The whole story is here.
I knew May's total revenue figures were way up compared to last year, which was interesting. But that jump in income tax revenue is a jaw slacker.
Bert Brantley, the governor's press secretary, had this to say: "Any charge or accusation that there's been instruction from the governor to not report revenues as they come in is out of touch with reality."
The thing to remember about statistics is they can be hard to understand and easy to manipulate — particularly when you compare just one month to another. And taxes were due two days later than usual this year, which means some of the collections that would otherwise have come in April showed up in May, according to the revenue department.
In fact, Graham said the department got about 107,000 fewer state tax returns in for the first three weeks of April this year compared to last. And the fourth week brought about 110,000 more this year compared to last.
Still, as the AJC has reported, legislators, already wary of Gov. Sonny Perdue and his budget positions, are grumbling.

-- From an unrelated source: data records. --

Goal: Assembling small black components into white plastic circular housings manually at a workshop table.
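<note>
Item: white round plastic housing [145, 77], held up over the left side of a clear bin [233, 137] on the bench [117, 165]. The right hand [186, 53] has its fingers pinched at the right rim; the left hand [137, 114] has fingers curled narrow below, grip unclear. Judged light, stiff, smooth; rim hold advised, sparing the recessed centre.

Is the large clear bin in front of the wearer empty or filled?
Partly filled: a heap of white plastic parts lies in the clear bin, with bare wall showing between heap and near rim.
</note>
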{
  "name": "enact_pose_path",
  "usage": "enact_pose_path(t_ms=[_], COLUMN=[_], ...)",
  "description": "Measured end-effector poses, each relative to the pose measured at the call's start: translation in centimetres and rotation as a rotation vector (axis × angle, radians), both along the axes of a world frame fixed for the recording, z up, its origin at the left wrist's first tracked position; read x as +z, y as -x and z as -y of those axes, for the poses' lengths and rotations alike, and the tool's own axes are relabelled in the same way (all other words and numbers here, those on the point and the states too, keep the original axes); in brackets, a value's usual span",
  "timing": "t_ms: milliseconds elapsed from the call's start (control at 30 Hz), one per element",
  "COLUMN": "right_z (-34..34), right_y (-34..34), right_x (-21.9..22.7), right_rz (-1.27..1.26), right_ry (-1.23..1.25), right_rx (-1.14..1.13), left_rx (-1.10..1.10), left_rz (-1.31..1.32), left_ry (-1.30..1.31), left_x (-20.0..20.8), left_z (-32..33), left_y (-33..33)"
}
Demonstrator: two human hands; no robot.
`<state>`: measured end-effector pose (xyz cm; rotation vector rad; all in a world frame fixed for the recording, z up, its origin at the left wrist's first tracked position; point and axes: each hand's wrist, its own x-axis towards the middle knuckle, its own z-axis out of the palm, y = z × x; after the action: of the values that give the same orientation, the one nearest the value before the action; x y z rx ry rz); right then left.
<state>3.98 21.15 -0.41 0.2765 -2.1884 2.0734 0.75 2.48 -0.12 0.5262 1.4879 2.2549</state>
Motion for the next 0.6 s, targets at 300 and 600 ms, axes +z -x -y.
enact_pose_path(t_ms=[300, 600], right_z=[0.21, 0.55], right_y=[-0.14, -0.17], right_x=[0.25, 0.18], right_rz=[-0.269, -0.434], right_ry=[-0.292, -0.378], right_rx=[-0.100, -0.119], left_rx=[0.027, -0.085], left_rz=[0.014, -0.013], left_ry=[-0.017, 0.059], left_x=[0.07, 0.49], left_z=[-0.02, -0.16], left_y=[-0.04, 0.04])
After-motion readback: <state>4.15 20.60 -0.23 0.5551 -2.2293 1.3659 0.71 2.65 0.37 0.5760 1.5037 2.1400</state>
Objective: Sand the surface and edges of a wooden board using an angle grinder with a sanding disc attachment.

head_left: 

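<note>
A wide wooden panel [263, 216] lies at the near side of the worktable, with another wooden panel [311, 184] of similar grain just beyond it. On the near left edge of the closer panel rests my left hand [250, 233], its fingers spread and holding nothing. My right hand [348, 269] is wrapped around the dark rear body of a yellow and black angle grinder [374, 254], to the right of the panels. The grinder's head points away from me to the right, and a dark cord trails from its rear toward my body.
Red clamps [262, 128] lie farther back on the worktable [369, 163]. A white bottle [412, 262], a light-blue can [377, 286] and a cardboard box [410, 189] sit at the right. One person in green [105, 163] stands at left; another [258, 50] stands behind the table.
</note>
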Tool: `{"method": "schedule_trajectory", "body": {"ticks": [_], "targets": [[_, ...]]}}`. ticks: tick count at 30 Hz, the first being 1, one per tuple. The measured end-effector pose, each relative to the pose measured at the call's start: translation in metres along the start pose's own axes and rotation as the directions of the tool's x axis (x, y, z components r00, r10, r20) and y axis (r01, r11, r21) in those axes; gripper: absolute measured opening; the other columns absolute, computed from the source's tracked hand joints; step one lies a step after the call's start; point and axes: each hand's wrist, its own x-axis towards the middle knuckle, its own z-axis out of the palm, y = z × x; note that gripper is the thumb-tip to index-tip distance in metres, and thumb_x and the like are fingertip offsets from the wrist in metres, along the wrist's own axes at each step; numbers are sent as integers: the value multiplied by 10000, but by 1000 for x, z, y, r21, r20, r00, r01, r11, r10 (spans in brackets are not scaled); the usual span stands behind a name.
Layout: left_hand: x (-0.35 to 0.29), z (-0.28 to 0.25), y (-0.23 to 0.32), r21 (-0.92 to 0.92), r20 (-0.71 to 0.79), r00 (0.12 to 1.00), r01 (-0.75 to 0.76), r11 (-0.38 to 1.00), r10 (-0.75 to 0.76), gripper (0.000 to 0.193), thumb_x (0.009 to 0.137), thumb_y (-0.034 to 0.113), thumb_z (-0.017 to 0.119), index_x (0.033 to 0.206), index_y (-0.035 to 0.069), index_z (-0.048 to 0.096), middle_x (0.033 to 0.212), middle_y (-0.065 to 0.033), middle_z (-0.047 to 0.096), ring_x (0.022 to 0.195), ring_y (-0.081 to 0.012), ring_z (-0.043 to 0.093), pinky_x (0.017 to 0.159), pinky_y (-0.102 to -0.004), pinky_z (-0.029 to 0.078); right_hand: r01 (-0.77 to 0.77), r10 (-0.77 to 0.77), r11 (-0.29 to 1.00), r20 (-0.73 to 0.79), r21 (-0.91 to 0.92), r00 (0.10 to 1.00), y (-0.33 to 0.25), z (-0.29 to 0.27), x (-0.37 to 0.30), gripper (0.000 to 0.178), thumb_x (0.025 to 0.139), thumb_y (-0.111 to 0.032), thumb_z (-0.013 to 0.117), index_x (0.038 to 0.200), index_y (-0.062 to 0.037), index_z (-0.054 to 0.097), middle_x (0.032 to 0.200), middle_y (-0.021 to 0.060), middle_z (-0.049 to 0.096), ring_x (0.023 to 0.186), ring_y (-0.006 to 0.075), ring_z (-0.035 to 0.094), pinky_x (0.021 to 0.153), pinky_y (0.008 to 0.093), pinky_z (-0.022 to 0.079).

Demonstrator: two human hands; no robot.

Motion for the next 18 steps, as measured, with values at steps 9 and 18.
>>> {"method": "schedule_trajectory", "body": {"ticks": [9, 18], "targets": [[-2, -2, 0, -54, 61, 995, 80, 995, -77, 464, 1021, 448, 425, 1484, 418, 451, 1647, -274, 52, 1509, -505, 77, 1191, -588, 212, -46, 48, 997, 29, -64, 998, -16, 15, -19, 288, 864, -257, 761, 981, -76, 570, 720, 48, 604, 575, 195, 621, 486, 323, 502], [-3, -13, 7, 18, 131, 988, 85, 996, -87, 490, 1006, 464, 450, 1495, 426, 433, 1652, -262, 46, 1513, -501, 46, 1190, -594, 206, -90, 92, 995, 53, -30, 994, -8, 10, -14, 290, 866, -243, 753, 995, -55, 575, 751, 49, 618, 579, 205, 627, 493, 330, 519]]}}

Even State Rep. Larry O'Neal, a Warner Robins tax attorney, head of the Ways and Means Committee, a brilliant numbers guy and a close friend of the governor's, called the May numbers unusual.
"It certainly draws that question into the forefront," he said. "I don't see that there's necessarily any slight of hand, but it is very, very conveinant."
By the way, the total revenue increase (not just the income tax numbers) for May 2007 compared to May 2006 was 27.9 percent. That, O'Neal said, is "just unheard of." Graham said that the jump is indeed an anomaly compared to past years.
Brantley pointed to the year-to-date numbers as more relevant. They paint a positive picture of Georgia's revenue this year compared to last, which is up 7.6 percent. But if you look at the sales tax figures we're up 3.7 percent in that category so far this year. And gross sales tax collections were down a bit in May.
These numbers are available here.
Plus, Graham noted that the sales tax figures relevant to the housing market — lumber sales, etc. — were particularly weak. Housing, obviously, is major economic indicator.
"There are mixed signals out there," Graham said.
Indeed. These revenue reports and their relevance to all the governor-House-Senate budget issues looks like an issue that's going to bounce around for a while. It will probably be another wedge between the governor and Republican leaders in the House. The question is, will this lead the Senate to revolt against the governor, too?
1 comment:
I will repeat what I said over at Peach Pundit: With regard to the returns being processed more in the 4th week of April than last year, THIS year we didn't have to file returns until April 17.
And, yes, 2 days more would kick the returns to be delivered later in the 3rd week than usual, which pushed them into the 4th week of the month.
Simple logic seems to be absent from our legislators these days.